Le due novità di questa edizione sono la registrazione delle testate on line e lo spazio dedicato ai giornali scolastici. I siti sono ancora pochi, una quindicina, e si occupano di news, come Gomarche.it o Ilquotidiano.it, ma anche di musei, di turismo itinerante o di gastronomia.

I giornali scolastici censiti, invece, sono per ora una settantina “e ancora – spiega Gambucci – non siamo riuciti a catalogarli tutti”. Sempre più spesso questi periodici escono dalle mura scolastiche per arrivare sui tavoli delle amministrazioni comunali. L’esperienza del “giornalista sul campo” poi inizia nella prima infanzia. Non si sottraggono alle pubblicazioni scuole materne ed elementari. Per i più grandi, infine, non si limita ad articoli e foto: ci si lancia nell’informatica con grafica accattivante, cd allegati e sussidi di approfondimento. E oggi è arrivata anche la benedizione dell’Ordine professionale.
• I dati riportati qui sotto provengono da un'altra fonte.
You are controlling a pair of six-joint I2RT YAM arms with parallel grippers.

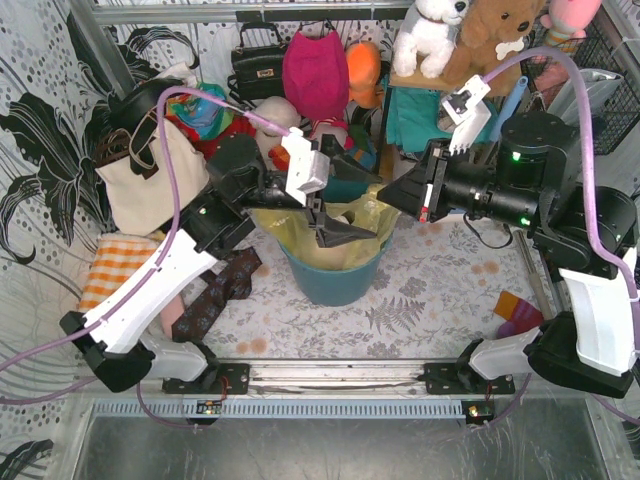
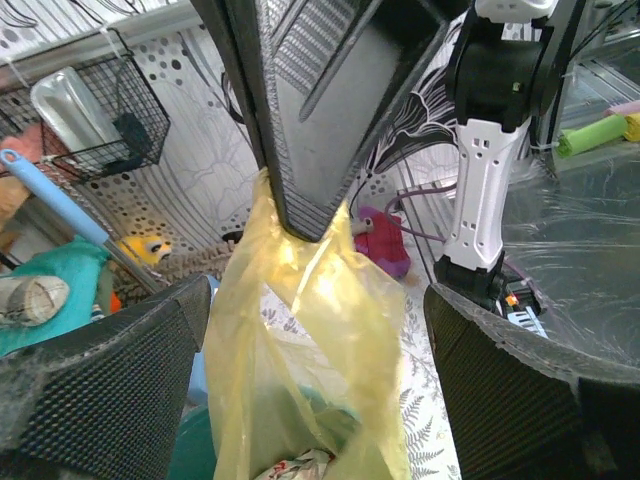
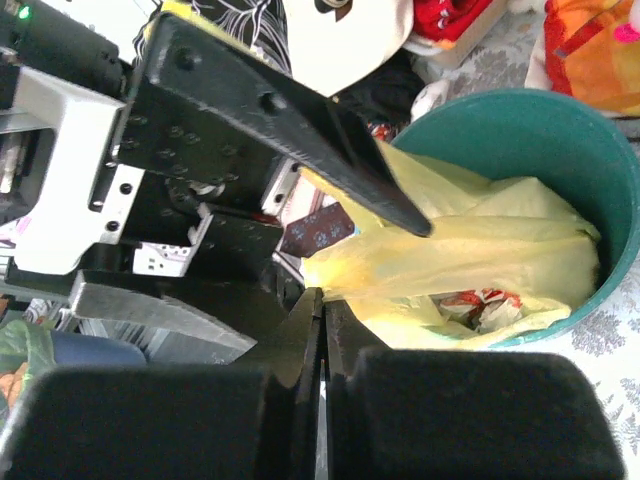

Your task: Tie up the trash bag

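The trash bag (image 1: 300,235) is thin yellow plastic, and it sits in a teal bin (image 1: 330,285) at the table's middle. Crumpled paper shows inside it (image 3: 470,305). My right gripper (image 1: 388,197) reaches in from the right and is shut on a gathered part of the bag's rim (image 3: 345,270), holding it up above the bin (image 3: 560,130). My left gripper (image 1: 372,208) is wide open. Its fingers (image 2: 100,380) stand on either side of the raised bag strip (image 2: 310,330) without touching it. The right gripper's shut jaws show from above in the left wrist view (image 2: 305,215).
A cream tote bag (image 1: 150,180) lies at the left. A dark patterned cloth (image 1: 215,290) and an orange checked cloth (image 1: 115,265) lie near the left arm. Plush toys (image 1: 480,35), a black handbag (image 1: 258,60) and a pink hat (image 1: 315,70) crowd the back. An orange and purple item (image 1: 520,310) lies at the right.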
Pillole di curiosità tra volontà e passione
Spulciando il volume si scoprono alcune curiosità. Il periodico più longevo è il Lucifero, organo d’informazione del partito repubblicano di Ancona, che risale al 1870. Quello che sforna più copie, centomila, è il Caffè espresso, mensile di informazione per i negozianti. Ma si difendono bene anche il mensile della Coldiretti Marche (32 mila copie) e il più specifico Bietole e zucchero (22 mila copie). Il più esportato, infine, è il Messaggio della Santa Casa: la storica rivista del santuario di Loreto, nata nel 1881, vanta infatti anche una versione quadrimestrale in inglese.

Se già per i grandi giornali è difficile arrivare a fine mese con il bilancio in attivo, il peso di queste piccole pubblicazioni sta spesso sulle spalle di pochi. “Vivono esclusivamente – spiega Gambucci – grazie alla volontà e alla passione di poche persone che di solito ci rimettono anche dei soldi”. “Il più delle volte – si legge nella presentazione – nascono per la tenacia di chi sente l’esigenza di comunicare con gli altri e vivono di volontariato. Qualcuno riesce a vivere dignitosamente, altri stentano, alcuni ancora chiudono. E’ la legge impietosa del mercato”. Una legge impietosa di sopravvivenza che, nonostante tutto, la stampa locale riesce a sconfiggere per continuare a garantire il pluralismo.